Encryption and wiretapping

| Comments (3) | COMSEC
Bellovin writes:
Those who remember the Crypto Wars of the 1990s will recall all of the claims about "we won't be able to wiretap because of encryption". In that regard, this portion of the latest DoJ wiretap report is interesting:
Public Law 106-197 amended 18 U.S.C. 2519(2)(b) to require that reporting should reflect the number of wiretap applications granted for which encryption was encountered and whether such encryption prevented law enforcement officials from obtaining the plain text of communications intercepted pursuant to the court orders. In 2006, no instances were reported of encryption encountered during any federal or state wiretap.

The situation may be different for national security wiretaps, but of course that's where compliance with any US anti-crypto laws are least likely. There was no mention of national security or terrorism-related wiretaps in the report, possibly because they've all been done with FISA warrants.

This is interesting data, but consider if you will the contrary interpretation: encrypted telephony has seen practically no deployment.
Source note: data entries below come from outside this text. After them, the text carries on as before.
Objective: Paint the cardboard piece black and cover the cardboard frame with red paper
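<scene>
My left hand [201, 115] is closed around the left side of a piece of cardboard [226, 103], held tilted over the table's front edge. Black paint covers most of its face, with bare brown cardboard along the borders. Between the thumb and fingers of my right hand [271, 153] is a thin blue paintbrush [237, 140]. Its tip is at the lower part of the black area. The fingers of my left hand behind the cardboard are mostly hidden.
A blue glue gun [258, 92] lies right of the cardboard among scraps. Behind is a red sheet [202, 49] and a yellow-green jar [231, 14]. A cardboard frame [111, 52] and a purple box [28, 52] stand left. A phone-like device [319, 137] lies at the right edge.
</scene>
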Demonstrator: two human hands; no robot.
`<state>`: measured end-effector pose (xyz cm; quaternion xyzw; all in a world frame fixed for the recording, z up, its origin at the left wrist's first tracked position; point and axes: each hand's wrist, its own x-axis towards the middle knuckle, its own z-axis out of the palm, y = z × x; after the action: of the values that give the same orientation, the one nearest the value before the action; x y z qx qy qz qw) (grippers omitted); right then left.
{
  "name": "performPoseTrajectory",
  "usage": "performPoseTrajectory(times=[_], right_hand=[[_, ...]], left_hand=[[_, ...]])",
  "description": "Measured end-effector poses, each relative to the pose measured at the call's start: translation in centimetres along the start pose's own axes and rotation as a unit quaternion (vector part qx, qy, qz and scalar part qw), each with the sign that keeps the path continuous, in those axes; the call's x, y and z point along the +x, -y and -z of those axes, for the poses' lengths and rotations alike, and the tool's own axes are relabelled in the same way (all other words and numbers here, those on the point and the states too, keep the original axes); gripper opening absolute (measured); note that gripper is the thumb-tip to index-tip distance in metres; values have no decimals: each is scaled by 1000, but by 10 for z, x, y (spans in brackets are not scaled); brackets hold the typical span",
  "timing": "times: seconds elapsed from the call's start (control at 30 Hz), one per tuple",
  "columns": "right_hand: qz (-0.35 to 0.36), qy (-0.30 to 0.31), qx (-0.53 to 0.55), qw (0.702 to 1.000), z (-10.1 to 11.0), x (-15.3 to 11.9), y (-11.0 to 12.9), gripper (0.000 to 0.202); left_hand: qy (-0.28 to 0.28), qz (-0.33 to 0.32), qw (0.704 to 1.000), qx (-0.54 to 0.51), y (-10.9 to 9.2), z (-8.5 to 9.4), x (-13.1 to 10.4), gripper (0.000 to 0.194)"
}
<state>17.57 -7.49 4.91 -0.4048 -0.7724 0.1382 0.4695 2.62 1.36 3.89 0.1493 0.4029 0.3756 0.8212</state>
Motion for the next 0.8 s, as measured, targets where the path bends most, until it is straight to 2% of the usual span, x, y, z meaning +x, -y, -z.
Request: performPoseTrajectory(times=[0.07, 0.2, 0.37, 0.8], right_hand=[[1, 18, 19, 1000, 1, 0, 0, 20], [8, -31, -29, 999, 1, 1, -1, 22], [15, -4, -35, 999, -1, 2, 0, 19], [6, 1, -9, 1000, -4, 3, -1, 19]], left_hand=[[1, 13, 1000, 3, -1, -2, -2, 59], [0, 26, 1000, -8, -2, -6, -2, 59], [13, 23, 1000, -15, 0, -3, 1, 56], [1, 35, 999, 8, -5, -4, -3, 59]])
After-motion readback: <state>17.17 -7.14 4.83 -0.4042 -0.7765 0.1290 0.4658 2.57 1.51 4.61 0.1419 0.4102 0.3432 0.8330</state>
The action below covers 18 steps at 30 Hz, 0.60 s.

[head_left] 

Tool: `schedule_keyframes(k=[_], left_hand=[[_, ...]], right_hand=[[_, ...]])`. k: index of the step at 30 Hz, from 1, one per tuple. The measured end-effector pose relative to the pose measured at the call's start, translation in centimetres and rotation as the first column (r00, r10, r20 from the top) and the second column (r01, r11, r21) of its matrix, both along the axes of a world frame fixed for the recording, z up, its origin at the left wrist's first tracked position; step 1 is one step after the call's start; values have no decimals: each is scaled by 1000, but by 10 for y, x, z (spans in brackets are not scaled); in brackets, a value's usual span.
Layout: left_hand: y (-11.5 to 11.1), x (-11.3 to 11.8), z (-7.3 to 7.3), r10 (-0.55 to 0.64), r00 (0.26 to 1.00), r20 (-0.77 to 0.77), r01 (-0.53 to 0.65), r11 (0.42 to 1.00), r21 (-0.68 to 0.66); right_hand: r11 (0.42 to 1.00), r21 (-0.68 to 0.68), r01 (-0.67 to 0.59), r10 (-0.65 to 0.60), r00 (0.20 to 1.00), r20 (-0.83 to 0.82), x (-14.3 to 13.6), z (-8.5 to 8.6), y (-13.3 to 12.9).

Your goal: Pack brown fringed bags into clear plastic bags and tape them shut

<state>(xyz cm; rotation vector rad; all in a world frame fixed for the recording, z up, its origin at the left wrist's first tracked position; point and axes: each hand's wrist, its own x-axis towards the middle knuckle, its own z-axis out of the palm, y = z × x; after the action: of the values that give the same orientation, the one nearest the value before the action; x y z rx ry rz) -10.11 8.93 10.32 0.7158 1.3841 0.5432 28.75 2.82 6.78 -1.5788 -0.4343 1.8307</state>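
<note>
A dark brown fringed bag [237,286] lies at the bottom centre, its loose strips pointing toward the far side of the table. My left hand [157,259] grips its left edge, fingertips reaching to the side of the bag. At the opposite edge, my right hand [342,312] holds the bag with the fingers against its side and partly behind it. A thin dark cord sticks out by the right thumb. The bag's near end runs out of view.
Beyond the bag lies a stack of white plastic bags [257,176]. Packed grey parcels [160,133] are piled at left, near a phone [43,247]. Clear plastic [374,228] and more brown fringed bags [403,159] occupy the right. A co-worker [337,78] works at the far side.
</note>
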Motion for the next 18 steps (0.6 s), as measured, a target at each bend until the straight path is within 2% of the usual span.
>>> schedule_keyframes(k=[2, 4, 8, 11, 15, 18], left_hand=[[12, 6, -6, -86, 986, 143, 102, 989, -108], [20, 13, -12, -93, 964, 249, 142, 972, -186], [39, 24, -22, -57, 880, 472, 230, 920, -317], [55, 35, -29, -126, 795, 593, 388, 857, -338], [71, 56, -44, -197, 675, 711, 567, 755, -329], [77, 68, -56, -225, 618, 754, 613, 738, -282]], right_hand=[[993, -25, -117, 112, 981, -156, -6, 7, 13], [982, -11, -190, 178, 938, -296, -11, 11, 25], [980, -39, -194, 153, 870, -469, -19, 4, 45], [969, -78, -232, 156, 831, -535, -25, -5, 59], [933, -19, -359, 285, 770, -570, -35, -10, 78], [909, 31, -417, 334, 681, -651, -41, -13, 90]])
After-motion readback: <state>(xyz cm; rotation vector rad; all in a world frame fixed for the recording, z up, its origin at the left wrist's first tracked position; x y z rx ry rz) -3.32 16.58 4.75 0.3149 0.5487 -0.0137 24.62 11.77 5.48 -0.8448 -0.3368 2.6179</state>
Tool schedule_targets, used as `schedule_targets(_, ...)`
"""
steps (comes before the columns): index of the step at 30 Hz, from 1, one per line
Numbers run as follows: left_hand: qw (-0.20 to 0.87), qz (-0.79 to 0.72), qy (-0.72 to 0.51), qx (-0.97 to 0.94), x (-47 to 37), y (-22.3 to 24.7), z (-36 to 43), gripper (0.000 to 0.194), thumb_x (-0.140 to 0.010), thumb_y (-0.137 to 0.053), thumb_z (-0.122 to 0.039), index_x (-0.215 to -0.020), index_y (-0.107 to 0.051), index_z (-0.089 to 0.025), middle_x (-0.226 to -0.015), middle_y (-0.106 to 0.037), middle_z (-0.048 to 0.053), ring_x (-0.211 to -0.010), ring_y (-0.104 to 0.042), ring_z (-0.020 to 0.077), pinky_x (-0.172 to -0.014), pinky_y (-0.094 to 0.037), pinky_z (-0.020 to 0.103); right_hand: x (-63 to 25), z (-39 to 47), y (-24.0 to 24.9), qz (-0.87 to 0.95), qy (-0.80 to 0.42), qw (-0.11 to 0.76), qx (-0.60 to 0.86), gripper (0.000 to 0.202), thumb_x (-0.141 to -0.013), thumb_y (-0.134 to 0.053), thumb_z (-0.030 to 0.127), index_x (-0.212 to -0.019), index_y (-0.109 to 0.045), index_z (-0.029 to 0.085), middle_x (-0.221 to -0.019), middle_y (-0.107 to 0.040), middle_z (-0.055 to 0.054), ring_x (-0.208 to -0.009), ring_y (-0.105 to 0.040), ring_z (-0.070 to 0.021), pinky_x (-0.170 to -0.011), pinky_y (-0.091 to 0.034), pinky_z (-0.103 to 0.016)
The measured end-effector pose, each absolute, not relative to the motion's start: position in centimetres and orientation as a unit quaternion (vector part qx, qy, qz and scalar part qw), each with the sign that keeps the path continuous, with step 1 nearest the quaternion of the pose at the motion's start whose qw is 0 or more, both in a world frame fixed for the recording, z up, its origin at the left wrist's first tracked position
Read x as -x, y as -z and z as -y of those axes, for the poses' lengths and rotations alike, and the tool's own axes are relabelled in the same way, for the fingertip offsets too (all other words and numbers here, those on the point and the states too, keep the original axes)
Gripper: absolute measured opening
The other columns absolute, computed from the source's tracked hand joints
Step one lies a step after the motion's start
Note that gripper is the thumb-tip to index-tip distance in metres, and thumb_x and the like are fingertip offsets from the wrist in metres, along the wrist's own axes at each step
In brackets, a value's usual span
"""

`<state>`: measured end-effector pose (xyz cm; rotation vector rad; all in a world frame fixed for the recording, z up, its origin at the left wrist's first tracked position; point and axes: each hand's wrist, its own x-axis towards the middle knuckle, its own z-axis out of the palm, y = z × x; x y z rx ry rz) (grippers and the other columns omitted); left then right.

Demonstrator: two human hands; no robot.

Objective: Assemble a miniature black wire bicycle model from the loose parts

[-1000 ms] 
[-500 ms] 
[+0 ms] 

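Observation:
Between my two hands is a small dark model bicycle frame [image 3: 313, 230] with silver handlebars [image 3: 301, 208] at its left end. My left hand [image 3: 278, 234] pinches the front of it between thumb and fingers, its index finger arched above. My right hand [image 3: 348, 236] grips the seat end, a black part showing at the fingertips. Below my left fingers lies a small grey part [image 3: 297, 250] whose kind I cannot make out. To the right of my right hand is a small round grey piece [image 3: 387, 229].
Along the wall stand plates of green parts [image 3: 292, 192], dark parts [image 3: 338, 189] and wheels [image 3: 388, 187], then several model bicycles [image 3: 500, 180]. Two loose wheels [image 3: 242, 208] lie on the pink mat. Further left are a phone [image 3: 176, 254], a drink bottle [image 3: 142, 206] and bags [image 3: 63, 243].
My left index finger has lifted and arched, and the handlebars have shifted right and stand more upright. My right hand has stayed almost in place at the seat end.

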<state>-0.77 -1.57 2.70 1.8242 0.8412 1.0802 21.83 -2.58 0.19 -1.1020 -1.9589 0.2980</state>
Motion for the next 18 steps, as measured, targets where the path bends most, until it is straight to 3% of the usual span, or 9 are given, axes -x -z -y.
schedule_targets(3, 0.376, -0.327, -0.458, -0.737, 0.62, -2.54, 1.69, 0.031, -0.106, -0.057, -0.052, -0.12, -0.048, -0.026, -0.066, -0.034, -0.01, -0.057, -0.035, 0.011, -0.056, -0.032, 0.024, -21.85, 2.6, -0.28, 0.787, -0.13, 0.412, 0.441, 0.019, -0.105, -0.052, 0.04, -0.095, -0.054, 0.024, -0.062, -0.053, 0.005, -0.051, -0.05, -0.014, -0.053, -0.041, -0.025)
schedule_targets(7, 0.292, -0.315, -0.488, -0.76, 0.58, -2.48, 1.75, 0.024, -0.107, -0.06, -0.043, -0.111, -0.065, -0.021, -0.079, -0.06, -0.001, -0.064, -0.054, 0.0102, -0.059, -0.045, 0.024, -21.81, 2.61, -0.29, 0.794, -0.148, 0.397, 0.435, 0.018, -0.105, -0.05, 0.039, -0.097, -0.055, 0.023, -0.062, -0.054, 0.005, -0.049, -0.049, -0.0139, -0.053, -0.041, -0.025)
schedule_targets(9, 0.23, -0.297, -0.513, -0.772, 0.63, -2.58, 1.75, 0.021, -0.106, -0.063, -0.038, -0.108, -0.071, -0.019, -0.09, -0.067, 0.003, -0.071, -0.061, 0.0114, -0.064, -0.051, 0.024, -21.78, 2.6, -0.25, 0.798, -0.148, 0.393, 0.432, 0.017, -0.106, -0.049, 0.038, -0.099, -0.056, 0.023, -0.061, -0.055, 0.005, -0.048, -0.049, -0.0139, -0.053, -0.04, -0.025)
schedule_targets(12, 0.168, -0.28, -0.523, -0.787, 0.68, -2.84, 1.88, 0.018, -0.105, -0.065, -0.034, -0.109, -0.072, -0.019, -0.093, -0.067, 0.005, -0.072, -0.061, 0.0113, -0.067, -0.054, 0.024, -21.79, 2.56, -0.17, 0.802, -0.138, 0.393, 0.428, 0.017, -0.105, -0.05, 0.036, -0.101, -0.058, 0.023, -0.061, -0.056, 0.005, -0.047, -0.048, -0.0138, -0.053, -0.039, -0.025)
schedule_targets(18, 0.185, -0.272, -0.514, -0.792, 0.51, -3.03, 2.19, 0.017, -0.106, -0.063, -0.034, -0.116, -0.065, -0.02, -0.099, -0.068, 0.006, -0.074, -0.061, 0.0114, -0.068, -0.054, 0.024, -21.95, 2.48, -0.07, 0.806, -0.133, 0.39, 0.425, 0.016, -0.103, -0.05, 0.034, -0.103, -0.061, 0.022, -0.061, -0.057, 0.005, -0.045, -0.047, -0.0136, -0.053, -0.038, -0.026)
During the crypto wars it was widely believed that if the government just got out of the way encryption would become ubiquitous. But export controls were loosened in 1999 and that still obviously hasn't happened. The one exception, of course, is that mobile communications are often encrypted for transmission over the air interface, but (1) they're not end-to-end encrypted so you can wiretap at the junction with the PSTN and (2) the algorithms have historically been quite weak. So, all this really does is impede wiretapping by RF collection, which is an issue for intelligence agencies but not really for law enforcement, which can just serve a warrant on the mobile provider. So, who won the crypto wars again?

3 Comments

That's easy--those of us who saw them as a pointless waste of time and energy, and sat them out.

Yeah, I was also convinced that wimpy processors too slow to do strong crypto at reasonable speeds and the RSA patent were preventing the widespread deployment of strong crypto. Geez, *that* sure worked out well. I feel like a member of a doomsday cult, a few years after the predicted doomsday.

The obsession with end-to-end and blocking the FBI was more expensive than people realized.

End to end email security is not what you want if you are concerned about spam or viruses and need to deploy an edge security measure to address them. Spam was unknown in the days when S/MIME was designed. The other major weakness was the user experience.

Perhaps the most devastating discovery post-9/11 was the fact that the FBI never had the ability to actually do anything with the information Freeh demanded. If he had spent even a few minutes listening to the MIT profs and others arguing against him he could have done his job far more effectively without mandatory escrow.